● Work item:
Line by line, repeat all the material exactly as it appears.

● Data block:
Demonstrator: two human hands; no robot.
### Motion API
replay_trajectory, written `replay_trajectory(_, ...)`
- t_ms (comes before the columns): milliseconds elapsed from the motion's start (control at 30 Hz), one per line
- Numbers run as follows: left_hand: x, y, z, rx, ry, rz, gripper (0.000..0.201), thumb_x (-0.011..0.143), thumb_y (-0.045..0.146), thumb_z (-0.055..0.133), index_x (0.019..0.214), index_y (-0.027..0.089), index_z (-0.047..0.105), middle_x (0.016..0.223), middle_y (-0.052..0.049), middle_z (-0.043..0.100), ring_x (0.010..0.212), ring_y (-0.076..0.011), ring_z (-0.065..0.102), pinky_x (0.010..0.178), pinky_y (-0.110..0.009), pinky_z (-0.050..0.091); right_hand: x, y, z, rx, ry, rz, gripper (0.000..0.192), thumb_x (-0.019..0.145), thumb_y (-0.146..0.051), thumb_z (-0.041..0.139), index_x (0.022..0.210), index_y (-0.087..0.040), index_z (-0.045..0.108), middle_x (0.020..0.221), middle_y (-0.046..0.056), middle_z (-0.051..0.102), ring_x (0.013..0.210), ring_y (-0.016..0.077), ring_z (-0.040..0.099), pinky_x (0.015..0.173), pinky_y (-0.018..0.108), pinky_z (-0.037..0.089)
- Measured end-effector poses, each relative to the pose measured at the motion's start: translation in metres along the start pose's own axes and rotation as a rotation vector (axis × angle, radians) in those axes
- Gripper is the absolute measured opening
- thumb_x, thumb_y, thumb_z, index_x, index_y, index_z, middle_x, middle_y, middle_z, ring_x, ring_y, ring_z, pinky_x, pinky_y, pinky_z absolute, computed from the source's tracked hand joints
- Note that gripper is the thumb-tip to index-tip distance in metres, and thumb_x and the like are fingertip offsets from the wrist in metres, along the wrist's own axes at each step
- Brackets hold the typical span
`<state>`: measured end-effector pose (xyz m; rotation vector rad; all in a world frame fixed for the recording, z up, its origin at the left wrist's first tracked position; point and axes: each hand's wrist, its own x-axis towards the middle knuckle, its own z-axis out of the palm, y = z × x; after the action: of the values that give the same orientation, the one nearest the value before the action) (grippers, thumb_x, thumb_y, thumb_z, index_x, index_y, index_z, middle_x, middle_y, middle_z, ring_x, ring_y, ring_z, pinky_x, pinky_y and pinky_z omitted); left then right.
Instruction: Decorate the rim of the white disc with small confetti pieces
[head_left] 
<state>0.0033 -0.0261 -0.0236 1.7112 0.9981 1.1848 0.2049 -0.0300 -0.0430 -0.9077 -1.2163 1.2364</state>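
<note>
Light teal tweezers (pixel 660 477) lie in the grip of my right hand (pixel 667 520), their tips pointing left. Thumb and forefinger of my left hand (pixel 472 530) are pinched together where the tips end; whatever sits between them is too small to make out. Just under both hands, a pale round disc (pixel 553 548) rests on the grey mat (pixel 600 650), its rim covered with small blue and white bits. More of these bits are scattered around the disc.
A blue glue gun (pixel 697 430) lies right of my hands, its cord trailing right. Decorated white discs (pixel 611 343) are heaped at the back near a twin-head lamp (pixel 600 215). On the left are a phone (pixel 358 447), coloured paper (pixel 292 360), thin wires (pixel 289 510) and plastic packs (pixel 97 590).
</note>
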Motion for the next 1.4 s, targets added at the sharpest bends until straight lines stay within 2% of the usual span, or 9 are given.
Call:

● The answer:
Demonstrator: two human hands; no robot.
### Motion API
replay_trajectory, written `replay_trajectory(_, ...)`
- t_ms (comes before the columns): milliseconds elapsed from the motion's start (control at 30 Hz), one per line
- Numbers run as follows: left_hand: x, y, z, rx, ry, rz, gripper (0.000..0.201), thumb_x (-0.011..0.143), thumb_y (-0.045..0.146), thumb_z (-0.055..0.133), index_x (0.019..0.214), index_y (-0.027..0.089), index_z (-0.047..0.105), middle_x (0.016..0.223), middle_y (-0.052..0.049), middle_z (-0.043..0.100), ring_x (0.010..0.212), ring_y (-0.076..0.011), ring_z (-0.065..0.102), pinky_x (0.010..0.178), pinky_y (-0.110..0.009), pinky_z (-0.050..0.091); right_hand: x, y, z, rx, ry, rz, gripper (0.000..0.192), thumb_x (-0.019..0.145), thumb_y (-0.146..0.051), thumb_z (-0.041..0.139), index_x (0.022..0.210), index_y (-0.087..0.040), index_z (-0.045..0.108), middle_x (0.020..0.221), middle_y (-0.046..0.056), middle_z (-0.051..0.102), ring_x (0.013..0.210), ring_y (-0.016..0.077), ring_z (-0.040..0.099), pinky_x (0.015..0.173), pinky_y (-0.018..0.108), pinky_z (-0.037..0.089)
- Measured end-effector poses, each relative to the pose measured at the motion's start: translation in metres along the start pose's own axes and rotation as a rotation vector (axis × angle, radians) in those axes
- Gripper is the absolute measured opening
- thumb_x, thumb_y, thumb_z, index_x, index_y, index_z, middle_x, middle_y, middle_z, ring_x, ring_y, ring_z, pinky_x, pinky_y, pinky_z absolute, computed from the source's tracked hand joints
- Note that gripper is the thumb-tip to index-tip distance in metres, and thumb_x and the like are fingertip offsets from the wrist in metres, along the wrist's own axes at each step
- Brackets hold the typical span
`<state>`: measured end-effector pose (xyz m; rotation vector rad; all in a world frame fixed for the recording, z up, its origin at the left wrist's first tracked position; point and axes: each hand's wrist, its own x-axis towards the middle knuckle, its own z-axis out of the palm, y = z × x; after the action: of the values that give the same orientation, the one nearest the value before the action) (grippers, thumb_x, thumb_y, thumb_z, index_x, index_y, index_z, middle_x, middle_y, middle_z, ring_x, ring_y, ring_z, pinky_x, pinky_y and pinky_z omitted); left then right.
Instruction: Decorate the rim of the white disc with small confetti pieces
[head_left] 
<state>0.0033 -0.0261 -0.0236 1.7112 0.9981 1.1848 0.2049 -0.0300 -0.0430 -0.9077 -1.2163 1.2364</state>
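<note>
Light teal tweezers (pixel 660 477) lie in the grip of my right hand (pixel 667 520), their tips pointing left. Thumb and forefinger of my left hand (pixel 472 530) are pinched together where the tips end; whatever sits between them is too small to make out. Just under both hands, a pale round disc (pixel 553 548) rests on the grey mat (pixel 600 650), its rim covered with small blue and white bits. More of these bits are scattered around the disc.
A blue glue gun (pixel 697 430) lies right of my hands, its cord trailing right. Decorated white discs (pixel 611 343) are heaped at the back near a twin-head lamp (pixel 600 215). On the left are a phone (pixel 358 447), coloured paper (pixel 292 360), thin wires (pixel 289 510) and plastic packs (pixel 97 590).
</note>
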Motion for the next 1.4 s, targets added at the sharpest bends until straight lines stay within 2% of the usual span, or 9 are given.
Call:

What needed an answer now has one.